Verfassungsgericht weist Klage gegen Ordnungsruf zurück
Das Landesverfassungsgericht Sachsen-Anhalt hat am Dienstag in Dessau-Roßlau eine Klage des AfD-Landtagsabgeordneten Ulrich Siegmund wegen eines Ordnungsrufs zurückgewiesen. Die Maßnahme, die Parlamentspräsident Gunnar Schellenberger (CDU) gegen Siegmund verhängt hatte, sei verhältnismäßig und verfassungsrechtlich gerechtfertigt, urteilten die sieben Richterinnen und Richter. Das Rederecht eines Abgeordneten finde dort seine Grenzen, wo Ordnung, Würde und Ansehen des Parlaments beeinträchtigt seien. Dies sei hier der Fall gewesen (AZ: LVG 20/23).
Siegmund wollte erreichen, dass die Maßnahme aufgehoben wird. Er sah sich nach eigenen Angaben in seiner parlamentarischen Redefreiheit beeinträchtigt. In der Plenarsitzung des Landesparlaments in Magdeburg am 30. Juni vergangenen Jahres hatte Schellenberger den Ordnungsruf verhängt, nachdem bei Siegmunds Redebeitrag unter den Abgeordneten Unruhe entstanden war.
Siegmund hatte in seiner Rede auf Vorwürfe der Linken-Abgeordneten Christina Buchheim reagiert. Diese war zuvor zur Bürgermeisterin der Stadt Köthen gewählt worden und schied daher aus dem Landtag aus. In ihrer Abschiedsrede vor dem Landtagsplenum hatte sie einen Parlamentarischen Abend des Landtags im Juni 2018, bei dem sie durch Politiker der AfD „diskreditiert“ worden sei, als „Tiefschlag“ in ihrem Leben bezeichnet. Siegmund erwiderte daraufhin in seiner Rede, Buchheim sei an dem Abend „geistig nicht mehr zurechnungsfähig“ gewesen und habe ihn „im Suff“ als Nazi bezeichnet.
Gerichtspräsident Uwe Wegehaupt führte in seinem Urteil aus, aufgrund des freien Mandats seien auch konfliktträchtige Positionen, scharfe Abgrenzungen oder eine polemische Wortwahl sowie überspitzte Rhetorik nicht von vorneherein unvereinbar mit der Ordnung und Würde des Parlaments. Eine Grenze sei aber erreicht, wo die bloße Provokation sowie die Herabsetzung anderer im Vordergrund stehe.
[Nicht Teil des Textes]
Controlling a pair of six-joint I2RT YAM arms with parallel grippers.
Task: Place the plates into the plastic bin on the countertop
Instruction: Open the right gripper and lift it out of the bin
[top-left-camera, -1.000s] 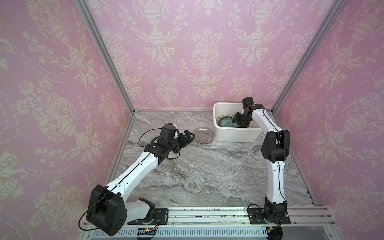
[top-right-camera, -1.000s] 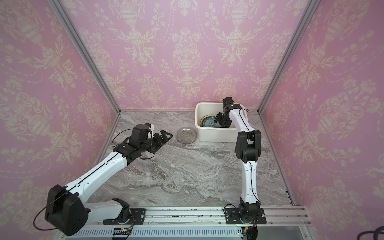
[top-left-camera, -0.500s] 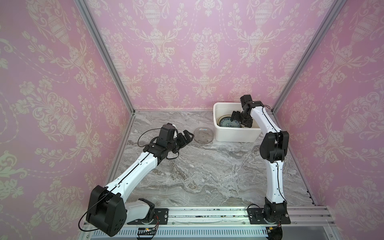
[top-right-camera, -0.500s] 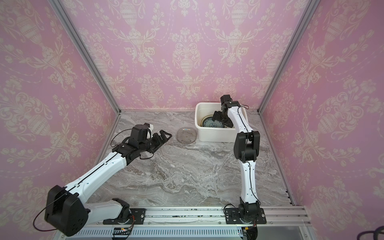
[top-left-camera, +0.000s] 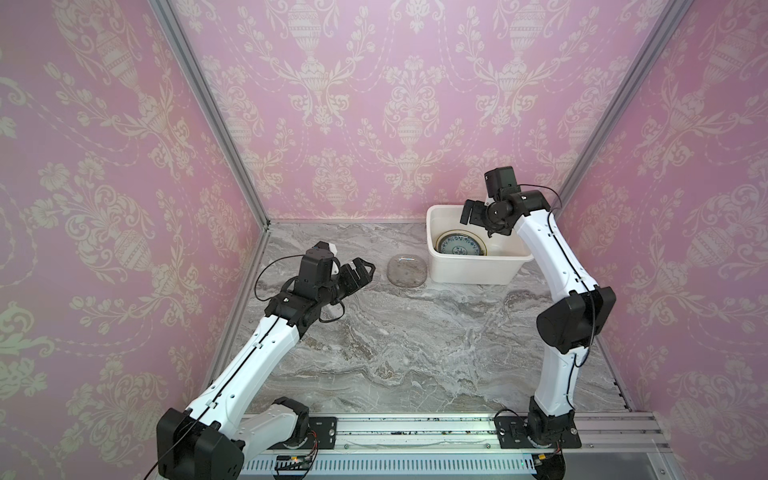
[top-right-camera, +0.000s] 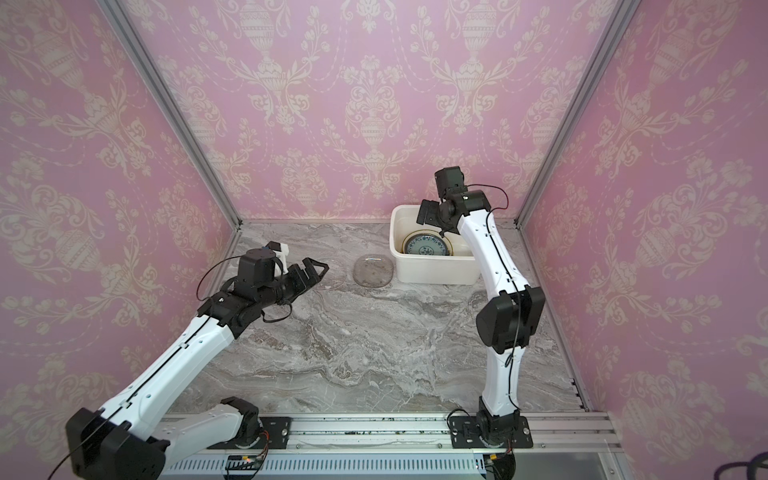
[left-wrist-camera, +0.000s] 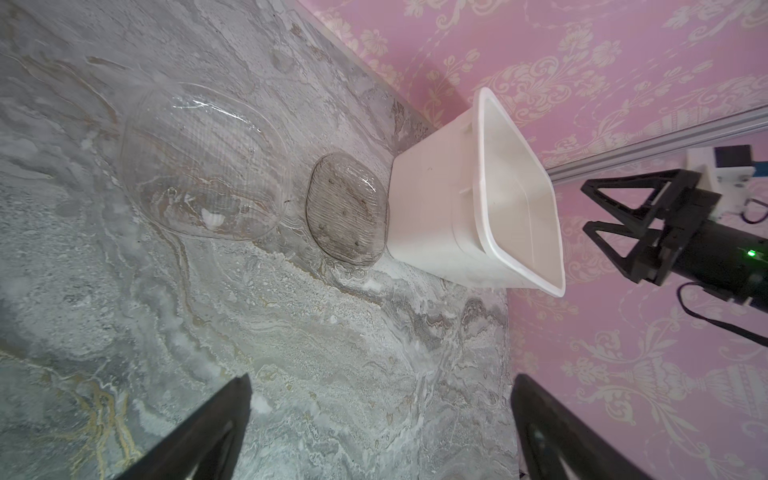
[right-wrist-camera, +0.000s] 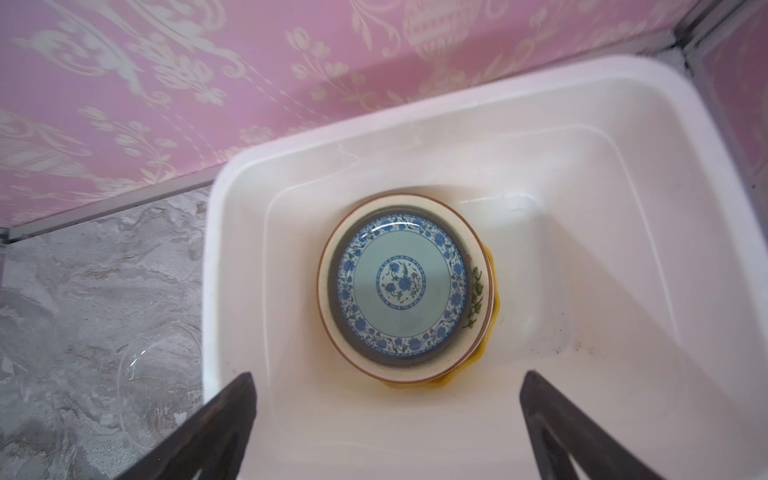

Diese Grenze sahen die Richter im Fall Siegmund überschritten. Dem Co-Vorsitzenden der AfD-Fraktion sei es hier nicht mehr um eine Äußerung in der Sache gegangen, sondern um eine persönliche Herabwürdigung seiner Vorrednerin, sagte Wegehaupt. Daher sei die Maßnahme verhältnismäßig.
Hinzu komme, dass das Verfassungsgericht lediglich zu prüfen habe, ob der Parlamentspräsident die Erfordernisse der Ordnung, der Würde und des Ansehens unparteiisch ausgelegt habe. Diese Maßgabe habe Schellenberger nicht überschritten. Die Klage Siegmunds gegen den Ordnungsruf sei daher zulässig, aber unbegründet.
Siegmund sagte im Anschluss dem Evangelischen Pressedienst (epd), das Urteil habe ihn nicht überrascht. Er ziehe keine weiteren rechtlichen Schritte in Betracht. Dennoch fühle er sich in seiner Position bestätigt, da aus dem Urteil aus seiner Sicht nicht klar hervorgehe, auf welche Äußerungen sich der Ordnungsruf bezogen habe. Die Eingriffe des Landtagspräsidenten bezeichnete er als „oftmals politisch begründet“.